Brazil to fight Zika virus by sterilising mosquitoes with gamma ray

A Brazilian soldier looking for larvae of the Aedes aegypti mosquito at a school in Brasilia, on Feb 19, 2016. PHOTO: AFP

BRASILIA (REUTERS) - Brazil is planning to fight the Zika virus by zapping millions of male mosquitoes with gamma ray to sterilise them and stop the spread of the virus linked to thousands of birth defects.

Called an irradiator, the device has been used to control fruit flies on the Portuguese island of Madeira.

The International Atomic Energy Agency (IAEA) said on Monday (Feb 22) that it will pay to ship the device to Juazeiro, in the north-eastern state of Bahia, as soon as the Brazilian government issues an import permit.

"It's a birth control method, the equivalent of family planning for humans," said Dr Kostas Bourtzis, a molecular biologist with the IAEA's insect pest control laboratory.

Brazil is scrambling to eradicate the Aedes mosquito that has caused an epidemic of dengue and more recently an outbreak of Zika, a virus associated with an alarming surge in cases of babies born with abnormally small heads.
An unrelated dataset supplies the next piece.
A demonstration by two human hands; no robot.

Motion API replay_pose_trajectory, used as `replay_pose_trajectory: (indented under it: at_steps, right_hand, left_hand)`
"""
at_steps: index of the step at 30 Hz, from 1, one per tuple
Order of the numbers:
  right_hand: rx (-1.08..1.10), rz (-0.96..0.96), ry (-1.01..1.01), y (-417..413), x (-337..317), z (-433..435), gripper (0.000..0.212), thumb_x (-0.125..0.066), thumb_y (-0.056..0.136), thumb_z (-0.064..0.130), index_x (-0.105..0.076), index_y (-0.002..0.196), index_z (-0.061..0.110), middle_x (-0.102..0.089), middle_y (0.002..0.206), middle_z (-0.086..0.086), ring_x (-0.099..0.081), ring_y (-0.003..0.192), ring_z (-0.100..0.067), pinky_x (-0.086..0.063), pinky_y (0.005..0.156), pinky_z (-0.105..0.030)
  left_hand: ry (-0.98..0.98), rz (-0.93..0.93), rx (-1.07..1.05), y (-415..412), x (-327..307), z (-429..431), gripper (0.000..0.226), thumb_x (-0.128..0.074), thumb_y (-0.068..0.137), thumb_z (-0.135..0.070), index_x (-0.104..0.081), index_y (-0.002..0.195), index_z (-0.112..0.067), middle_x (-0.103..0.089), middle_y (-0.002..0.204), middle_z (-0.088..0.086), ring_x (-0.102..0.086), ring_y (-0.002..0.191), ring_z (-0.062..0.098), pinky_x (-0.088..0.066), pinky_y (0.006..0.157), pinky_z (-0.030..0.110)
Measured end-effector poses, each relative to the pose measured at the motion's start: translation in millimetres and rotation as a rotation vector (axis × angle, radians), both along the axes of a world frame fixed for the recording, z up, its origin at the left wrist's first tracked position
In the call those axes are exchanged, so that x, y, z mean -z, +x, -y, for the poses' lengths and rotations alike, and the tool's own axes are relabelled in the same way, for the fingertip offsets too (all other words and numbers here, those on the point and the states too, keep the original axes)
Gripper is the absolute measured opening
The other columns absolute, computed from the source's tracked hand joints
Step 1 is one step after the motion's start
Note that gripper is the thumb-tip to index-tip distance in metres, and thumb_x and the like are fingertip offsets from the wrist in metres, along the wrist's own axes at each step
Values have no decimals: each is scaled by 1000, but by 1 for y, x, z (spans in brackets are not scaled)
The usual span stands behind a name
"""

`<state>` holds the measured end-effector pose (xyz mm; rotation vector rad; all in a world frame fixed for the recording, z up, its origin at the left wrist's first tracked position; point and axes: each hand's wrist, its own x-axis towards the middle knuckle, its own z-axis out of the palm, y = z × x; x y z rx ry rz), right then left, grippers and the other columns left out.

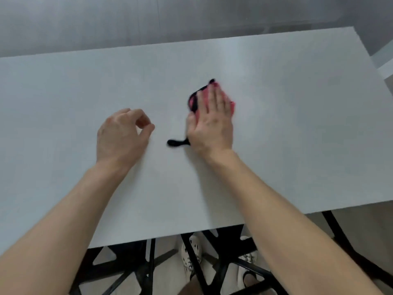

The new epidemic threatens to scare visitors away from the Rio 2016 Olympic Games in August.

A Brazilian non-profit organisation called Moscamed will breed up to 12 million male mosquitoes a week and then sterilise them with the cobalt-60 irradiator, produced by Canadian company MDS Nordion, Dr Bourtzis said.

The sterile males will be released into target areas to mate with wild females who will lay eggs that produce no offspring, he said during an IAEA meeting of mosquito control experts.

After an initial program in a dozen towns near Juazeiro, the Brazilian government would have to decide on scaling up the sterile mosquito production with more funding for use in cities, where they would be released from the air, possibly from drones, Dr Bourtzis said.

With no cure or vaccine available for Zika, which has spread to more than 30 countries, mostly in the Americas, the only way to contain the virus is to reduce the mosquito population.

Brazilian researchers are also experimenting with radiation. The Fiocruz biomedical research institute based in Recife has released 30,000 sterile mosquitoes on Fernando de Noronha, a island 350 km off the coast of north-east Brazil.

The pilot project seeks to replicate lab results in which 70 per cent of the eggs laid by the females were sterile, Fiocruz researcher Alice Varjal said. Initial results are expected in May.

Dr Varjal said the sterile insect technique using small doses of radiation was the safest way to fight the mosquito because nothing toxic gets released into the environment. She said it was more cost-effective than using transgenic mosquitoes.

Another experiment underway in Brazil involves a mosquito genetically modified so their offspring will die before reaching adulthood and being able to reproduce, developed by Oxitec, the British subsidiary of Intrexon.

Much remains unknown about Zika, including whether the virus actually causes microcephaly. Brazil said it has confirmed more than 500 cases of microcephaly, and considers most of them to be related to Zika infections in the mothers.

Brazil is investigating more than 3,900 additional suspected cases of microcephaly.